Required action ::
In the material below, some lines carry "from". Copy each such line.

Data below ::
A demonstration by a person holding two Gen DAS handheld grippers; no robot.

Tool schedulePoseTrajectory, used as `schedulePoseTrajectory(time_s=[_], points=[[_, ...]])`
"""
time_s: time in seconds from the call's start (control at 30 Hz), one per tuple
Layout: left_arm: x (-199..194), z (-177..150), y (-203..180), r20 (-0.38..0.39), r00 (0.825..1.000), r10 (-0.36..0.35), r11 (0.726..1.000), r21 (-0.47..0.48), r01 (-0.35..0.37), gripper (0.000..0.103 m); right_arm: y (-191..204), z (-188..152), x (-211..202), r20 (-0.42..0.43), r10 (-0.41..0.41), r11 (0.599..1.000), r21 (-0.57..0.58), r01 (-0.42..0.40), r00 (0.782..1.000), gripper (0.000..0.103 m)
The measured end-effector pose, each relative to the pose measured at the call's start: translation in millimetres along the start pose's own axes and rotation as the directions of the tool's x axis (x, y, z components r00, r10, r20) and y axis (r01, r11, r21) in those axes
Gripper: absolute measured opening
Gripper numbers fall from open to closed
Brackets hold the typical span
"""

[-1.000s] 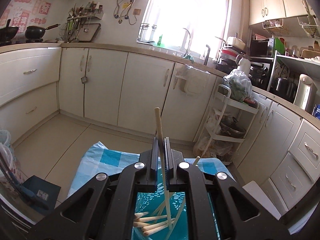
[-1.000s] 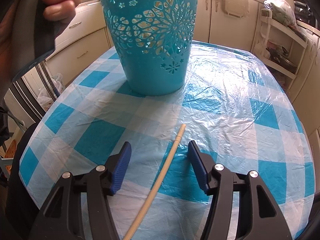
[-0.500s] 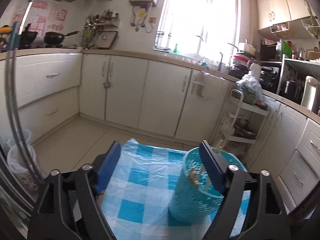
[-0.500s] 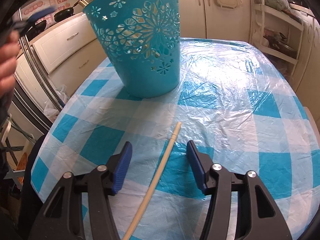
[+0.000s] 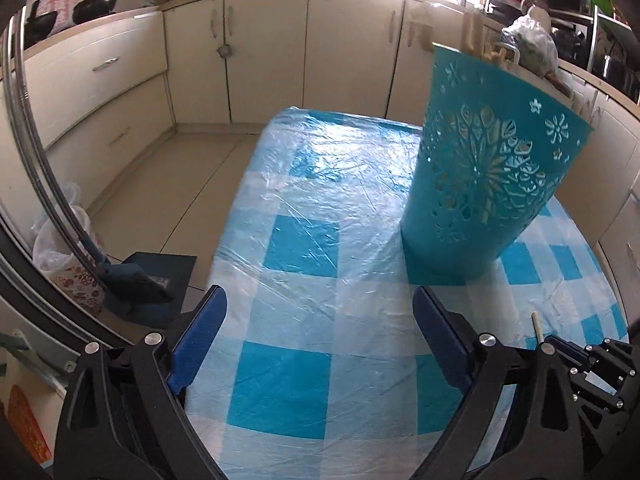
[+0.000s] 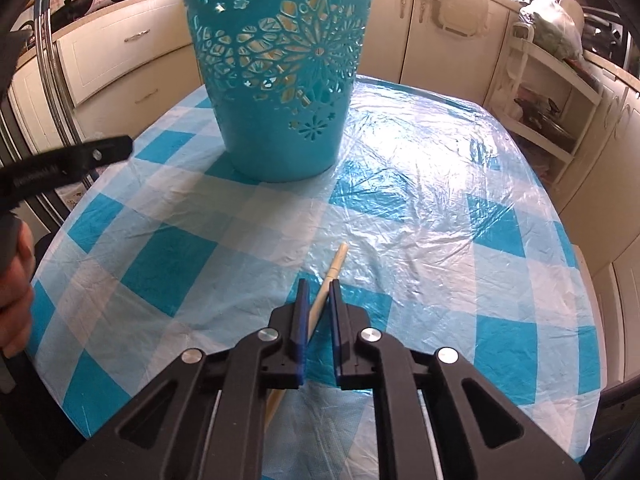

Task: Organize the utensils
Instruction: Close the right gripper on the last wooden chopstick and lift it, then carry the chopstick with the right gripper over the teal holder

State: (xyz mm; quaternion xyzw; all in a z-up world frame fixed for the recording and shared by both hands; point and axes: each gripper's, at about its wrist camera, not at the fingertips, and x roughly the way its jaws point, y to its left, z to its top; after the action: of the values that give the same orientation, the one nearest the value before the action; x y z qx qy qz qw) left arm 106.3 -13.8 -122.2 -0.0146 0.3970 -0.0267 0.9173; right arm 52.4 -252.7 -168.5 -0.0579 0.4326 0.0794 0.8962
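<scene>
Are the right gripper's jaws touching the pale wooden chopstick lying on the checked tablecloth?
Touching. The right wrist view shows the right gripper with its blue jaws, which have just been closing, against the pale wooden chopstick, with no visible gap on either side.

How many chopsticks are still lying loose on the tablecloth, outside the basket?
1. The chopstick lies on the checked tablecloth in front of the teal basket, between the fingers of the right gripper, which has just closed on it. Others stand inside the basket; the gripper bodies hide some cloth.

Chopstick (image 6: 325,289): we lose its rear beneath the right gripper (image 6: 319,312). Basket (image 6: 280,80): contents barely glimpsed through cutouts.
</scene>
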Motion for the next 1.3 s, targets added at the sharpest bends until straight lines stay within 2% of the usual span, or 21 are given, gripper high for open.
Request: schedulePoseTrajectory(time_s=[0.23, 0.43, 0.6, 0.77, 0.9, 1.13, 1.23, 1.3], points=[[19, -6, -20, -0.062, 0.998, 0.022, 0.998, 0.059, -0.019, 0.093, -8, 1, 1, -0.016, 0.047, 0.997, 0.058, -0.046, 0.999, 0.010], [22, -8, -29, -0.074, 0.996, 0.047, 0.993, 0.110, -0.039, 0.094, -2, 1, 1, -0.012, 0.029, 1.000, 0.006, -0.029, 1.000, 0.011], [22, -9, -31, -0.081, 0.995, 0.053, 0.993, 0.114, -0.044, 0.094, -8, 1, -1, -0.018, 0.067, 0.997, 0.050, -0.066, 0.998, 0.007], [26, -9, -31, -0.093, 0.994, 0.057, 0.992, 0.119, -0.046, 0.094, -1, 2, 1, -0.026, 0.033, 0.999, -0.006, -0.033, 0.999, 0.007], [26, -10, -33, -0.095, 0.994, 0.061, 0.991, 0.127, -0.048, 0.094, -12, 2, -2, -0.022, 0.084, 0.995, 0.061, -0.082, 0.996, 0.006], [27, -10, -33, -0.100, 0.993, 0.060, 0.991, 0.123, -0.047, 0.094, -36, 9, -28, 0.078, 0.177, 0.968, 0.166, -0.188, 0.981, 0.006], [30, -9, -33, -0.109, 0.992, 0.058, 0.992, 0.122, -0.044, 0.094, -42, 15, -45, 0.160, 0.222, 0.951, 0.183, -0.250, 0.962, 0.006], [32, -9, -31, -0.116, 0.992, 0.057, 0.992, 0.118, -0.043, 0.094, -46, 23, -61, 0.233, 0.243, 0.941, 0.179, -0.287, 0.942, 0.006]])
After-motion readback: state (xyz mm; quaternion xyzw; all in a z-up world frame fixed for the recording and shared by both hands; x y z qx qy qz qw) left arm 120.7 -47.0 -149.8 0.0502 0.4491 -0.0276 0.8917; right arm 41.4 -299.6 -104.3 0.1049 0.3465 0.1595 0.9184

Exercise output ::
time_s: time in seconds from the call's start (control at 30 Hz), one per tuple
Gripper numbers fall from open to closed

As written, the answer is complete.